WHAT THE TASK ASKS: Everything from the first line of the material to the line containing "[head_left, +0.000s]", inclusive, must be given again exactly; no pictures, and nothing past that line.

--- SUPPLIED MATERIAL Enclosed Below ---

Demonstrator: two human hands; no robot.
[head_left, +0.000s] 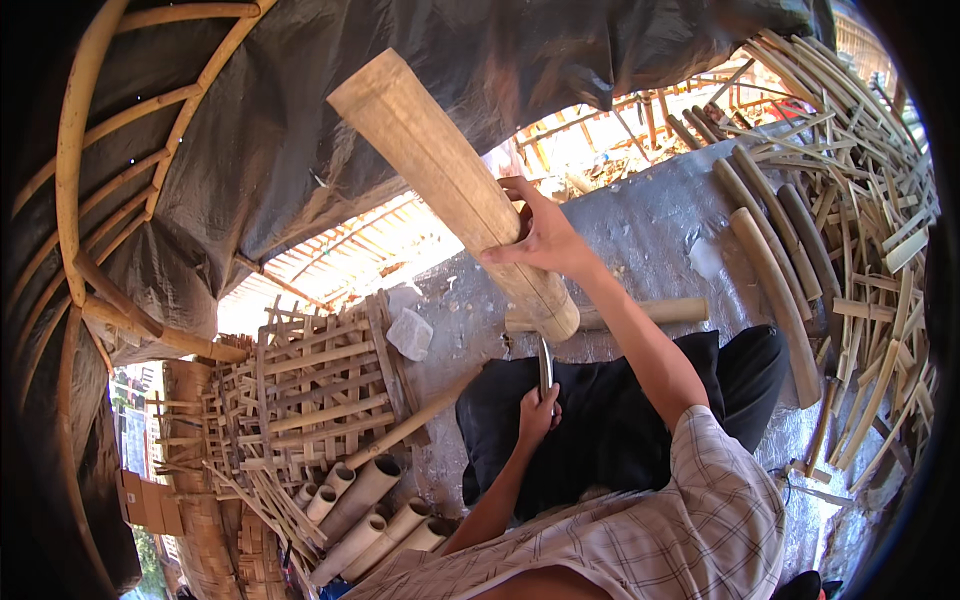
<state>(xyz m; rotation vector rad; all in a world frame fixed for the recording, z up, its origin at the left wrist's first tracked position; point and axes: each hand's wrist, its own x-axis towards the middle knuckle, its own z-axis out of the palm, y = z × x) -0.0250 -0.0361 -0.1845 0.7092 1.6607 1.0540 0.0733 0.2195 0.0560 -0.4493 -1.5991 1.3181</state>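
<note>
My right hand (540,238) is closed round a thick, pale piece of bamboo (435,150), thumb on the near side and fingers over the far edge. The bamboo is held up on a slant, its wide end at the upper left and its lower end above my lap. Lower down, my left hand (538,413) grips a knife (545,365) whose metal blade points up to the bamboo's lower end. Whether blade and bamboo touch, I cannot tell. Behind the lower end, a bamboo pole (655,312) lies crosswise on the grey ground sheet.
Curved bamboo lengths (775,235) and a heap of split strips (870,200) lie on the right. To the left are a bamboo lattice (325,385), several cut tubes (365,495) and a pale stone (410,334). A dark tarpaulin (270,150) hangs over a bamboo frame.
</note>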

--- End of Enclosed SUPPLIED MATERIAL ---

RESPONSE:
Demonstrator: two human hands; no robot.
[head_left, +0.000s] 

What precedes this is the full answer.